In het hier pas besproken ‘Opera – passie en controverse’ van Peter de Caluwe, directeur van De Munt zegt deze: “Ik zeg ja tegen elke provocatie als ze niet gratuit is en verwijst naar de oorspronkelijke, positieve betekenis van het woord in het Italiaans: provocare (cursivering van De Caluwe), ‘naar buiten roepen’ om iets te doen ontstaan. Het is je uitdrukken om aan te zetten tot nadenken.” Deze zin van De Caluwe is wat mij betreft zeker van toepassing op deze tragikomische opera uit 2014 van Eötvös, naar een libretto van Roland Schimmelpfennig, die het weer baseerde op een toneelstuk. Wat in eerste instantie veel weg heeft van een komedie blijkt, voor wie het wil zien, een zeer duister element te bevatten, iets dat alle vrolijkheid in een ander licht plaatst.
We volgen allereerst vijf koks in het Chinees-Thais-Vietnamees restaurant De Gouden Draak. Van heel dichtbij, want regisseuse Meyer heeft ons allen op het grote podium gepositioneerd, aan weerszijden van een kleine verhoging waar de handeling plaatsvindt. Eén van de vijf werkt er nog maar kort, illegaal en dus zonder papieren. De jongen, prachtig vertolkt door de sopraan Panagiota Sofroniadou, heeft hevige kiespijn, maar kan vanwege het niet hebben van papieren niet naar de tandarts. De vier andere koks besluiten hem zelf maar van de kies te verlossen, met onvoorziene gevolgen: de jongen bloedt dood en wordt uiteindelijke gedumpt in de rivier. Naast deze hoofdlijn zitten er nog een paar andere verhaallijnen in de opera. Maar er is meer. Er is ook nog het illegale meisje – wat uiteindelijk het zusje van de jongen blijkt te zijn – dat zichzelf verkoopt om aan de armoede te ontsnappen en dit eveneens duur moet betalen, al even prachtig vertolkt door James Park. Twee gruwelijke verhalen, die ons confronteren met iets dat we in het rijke westen liever niet zien: we zijn allemaal gelijk, maar de één is iets gelijker dan de ander. Eötvös is zich prima bewust van die gene en verpakt zijn boodschap in een komische setting, soms met hilarische uitwerking. Zo vliegt de getrokken kies door de lucht, belandt in de soep nr. 6 en wordt er door een etende stewardess uitgehaald. Natuurlijk lachen we bij deze prachtige scène, maar niet van harte. We waren immers net getuigen van vier koks die met veel geweld de jongen dachten te helpen.
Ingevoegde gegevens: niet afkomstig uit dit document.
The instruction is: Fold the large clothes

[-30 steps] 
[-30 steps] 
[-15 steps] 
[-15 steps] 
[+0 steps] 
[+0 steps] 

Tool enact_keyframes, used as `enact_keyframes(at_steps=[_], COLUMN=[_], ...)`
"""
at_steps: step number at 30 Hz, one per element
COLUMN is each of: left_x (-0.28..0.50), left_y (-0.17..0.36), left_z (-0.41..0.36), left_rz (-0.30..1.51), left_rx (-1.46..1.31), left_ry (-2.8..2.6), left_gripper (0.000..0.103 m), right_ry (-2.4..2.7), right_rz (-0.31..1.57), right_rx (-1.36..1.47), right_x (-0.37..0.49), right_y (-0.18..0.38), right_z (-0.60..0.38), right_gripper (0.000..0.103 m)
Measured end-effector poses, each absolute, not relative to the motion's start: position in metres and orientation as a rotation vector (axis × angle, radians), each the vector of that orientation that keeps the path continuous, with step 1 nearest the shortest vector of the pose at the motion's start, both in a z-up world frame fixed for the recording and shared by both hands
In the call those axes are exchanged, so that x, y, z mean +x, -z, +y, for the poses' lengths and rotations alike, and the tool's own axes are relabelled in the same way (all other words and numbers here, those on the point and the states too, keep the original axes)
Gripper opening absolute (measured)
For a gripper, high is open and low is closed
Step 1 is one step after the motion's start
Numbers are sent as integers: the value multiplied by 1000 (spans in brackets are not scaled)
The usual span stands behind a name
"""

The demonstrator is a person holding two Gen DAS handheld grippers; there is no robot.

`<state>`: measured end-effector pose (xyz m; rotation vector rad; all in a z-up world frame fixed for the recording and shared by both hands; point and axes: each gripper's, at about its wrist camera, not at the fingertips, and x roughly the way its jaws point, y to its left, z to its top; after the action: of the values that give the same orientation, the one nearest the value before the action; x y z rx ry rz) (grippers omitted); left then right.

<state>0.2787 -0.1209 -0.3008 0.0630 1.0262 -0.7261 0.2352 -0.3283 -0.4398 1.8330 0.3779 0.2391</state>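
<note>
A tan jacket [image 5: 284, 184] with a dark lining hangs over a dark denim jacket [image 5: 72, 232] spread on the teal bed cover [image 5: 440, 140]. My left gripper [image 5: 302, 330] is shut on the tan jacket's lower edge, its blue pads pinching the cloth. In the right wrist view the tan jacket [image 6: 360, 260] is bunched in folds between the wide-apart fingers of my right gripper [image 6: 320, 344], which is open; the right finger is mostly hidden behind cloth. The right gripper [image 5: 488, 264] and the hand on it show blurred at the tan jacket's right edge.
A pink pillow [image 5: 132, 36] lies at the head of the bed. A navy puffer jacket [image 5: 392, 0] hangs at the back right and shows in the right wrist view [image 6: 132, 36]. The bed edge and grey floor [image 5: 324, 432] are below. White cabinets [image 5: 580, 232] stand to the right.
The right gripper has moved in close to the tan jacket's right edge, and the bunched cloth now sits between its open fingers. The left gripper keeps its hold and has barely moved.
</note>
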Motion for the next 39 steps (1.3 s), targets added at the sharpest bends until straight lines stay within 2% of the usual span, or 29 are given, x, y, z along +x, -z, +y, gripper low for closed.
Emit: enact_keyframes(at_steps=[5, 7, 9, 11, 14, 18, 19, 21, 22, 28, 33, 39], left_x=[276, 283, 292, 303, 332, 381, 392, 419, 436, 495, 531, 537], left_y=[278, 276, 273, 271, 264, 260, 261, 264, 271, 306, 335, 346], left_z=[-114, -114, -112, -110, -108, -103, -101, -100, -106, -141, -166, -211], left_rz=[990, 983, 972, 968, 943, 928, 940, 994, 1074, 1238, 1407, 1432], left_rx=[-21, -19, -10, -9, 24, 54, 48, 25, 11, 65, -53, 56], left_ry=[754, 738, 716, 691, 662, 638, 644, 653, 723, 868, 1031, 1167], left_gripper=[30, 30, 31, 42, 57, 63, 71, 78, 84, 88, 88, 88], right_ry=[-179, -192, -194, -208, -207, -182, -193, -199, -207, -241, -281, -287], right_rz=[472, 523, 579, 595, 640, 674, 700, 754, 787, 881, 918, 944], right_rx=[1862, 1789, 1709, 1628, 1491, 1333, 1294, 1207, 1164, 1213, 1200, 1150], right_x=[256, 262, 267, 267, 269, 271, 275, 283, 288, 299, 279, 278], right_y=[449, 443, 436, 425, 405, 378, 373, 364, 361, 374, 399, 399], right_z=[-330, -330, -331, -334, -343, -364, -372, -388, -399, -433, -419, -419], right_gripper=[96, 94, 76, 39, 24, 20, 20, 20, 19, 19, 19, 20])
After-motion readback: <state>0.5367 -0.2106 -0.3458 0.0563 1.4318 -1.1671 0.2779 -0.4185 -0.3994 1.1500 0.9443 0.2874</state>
Eötvös weet dit alles perfect in klank te vatten. Het begint met duistere, onheilspellende noise – een geluid dat nog twee keer terug komt – voordat de koks opkomen en ritmisch met hun messen beginnen te hakken, muziek die zich vermengt met de klanken van het uitstekend spelende Niederrheinische Sinfoniker, onder leiding van Yorgos Ziavras. Een prachtige vondst. Dat Eötvös ook voor film schrijft, herken je in deze opera. De muziek is beeldend en volgt de gebeurtenissen op de voet. Daarnaast heeft de componist een paar interessante manieren gevonden om effect te bereiken. De eerste is dat er slechts vijf vocalisten zijn die niet alleen die vijf koks vertolken, maar ook alle andere personages. Daarbij worden naar believen mannen en vrouwen gewisseld. De vijf, naast Sofroniadiou en Park, Susanne Seefing, Peter Koppelmann en Rafael Bruck, doen dat zo goed, dat je soms amper door hebt dat je de betreffende vocalist net al zag, maar dan in een geheel andere uitdossing. Daarnaast verlopen de wisselingen in deze eenakter ook nog eens in een hoog tempo. Het tweede mooie is dat Eötvös deze personages zowel laat acteren als de handeling laat beschrijven, iets dat eveneens nogal eens een hilarisch effect scoort. Tot slot laat hij de musici soms de muziek stil leggen, terwijl ze woorden uitspreken als “Kurze Pause”, of “Lange Pause”. Redelijk bizar, maar zeer doeltreffend.
De kleine, die jonge kok, gaat dood, wordt in de rivier gegooid en zingt dan nog een laatste, wonderlijk mooie, maar tevens vrij cynische monoloog. Hij gaat als lijk, meegevoerd door het water, uiteindelijk terug naar China, weliswaar als louter botten, maar blij om weer thuis te zijn.